Neue Drohnenangriffe: Russland in Alarmbereitschaft vor Gedenkfeiern
Russland berichtet wenige Tage vor den Gedenkfeiern zum Sieg über Nazi-Deutschland im Zweiten Weltkrieg von neuen Drohnenangriffen auf seine Hauptstadt. Nach Angaben von Bürgermeister Sergej Sobjanin konnten mindestens acht unbemannte Flugobjekte von den russischen Flugabwehrkräften abgeschossen werden. Trümmer einer Drohne seien auf einer Autobahn niedergegangen, doch gibt es bislang keine Berichte über größere Schäden oder Verletzte.
Als Vorsichtsmaßnahme wurde der Flugverkehr an den Moskauer Flughäfen Scheremetjewo, Domodedowo, Wnukowo und Schukowski vorübergehend eingestellt.
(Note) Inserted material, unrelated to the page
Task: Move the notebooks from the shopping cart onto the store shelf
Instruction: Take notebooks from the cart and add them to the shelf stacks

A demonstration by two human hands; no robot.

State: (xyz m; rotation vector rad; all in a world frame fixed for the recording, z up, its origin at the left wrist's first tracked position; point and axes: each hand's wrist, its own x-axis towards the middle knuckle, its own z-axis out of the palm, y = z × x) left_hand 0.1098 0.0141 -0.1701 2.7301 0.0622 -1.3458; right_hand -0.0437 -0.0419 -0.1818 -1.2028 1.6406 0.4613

Ebenso kam es zu Flugunterbrechungen an den Flughäfen in Kaluga, Saratow und Wolgograd. Diese Maßnahmen beruhen auf Informationen der russischen Nachrichtenagentur Tass, die auf die Luftfahrtbehörde Rosawiazija verweist.
Bereits am Tag zuvor hatten die russischen Behörden einen Drohnenangriff der Ukraine vermeldet, doch bleiben diese Berichte schwer verifizierbar. Während Russland am 9. Mai den 80. Jahrestag des Sieges über Nazi-Deutschland mit einer großen Parade begeht, an der auch ausländische Gäste wie Chinas Staatschef Xi Jinping teilnehmen werden, ordnete Kremlchef Wladimir Putin eine dreitägige Waffenruhe an.
Die Ukraine sieht darin jedoch lediglich ein Täuschungsmanöver und fordert stattdessen eine 30-tägige Waffenruhe als Grundlage für weitergehende Friedensverhandlungen. Dieses Ansinnen stößt allerdings auf Ablehnung seitens des Kremls, während die Ukraine ihren Widerstand gegen die russische Invasion fortsetzt und immer wieder auch grenzüberschreitende Angriffe durchführt.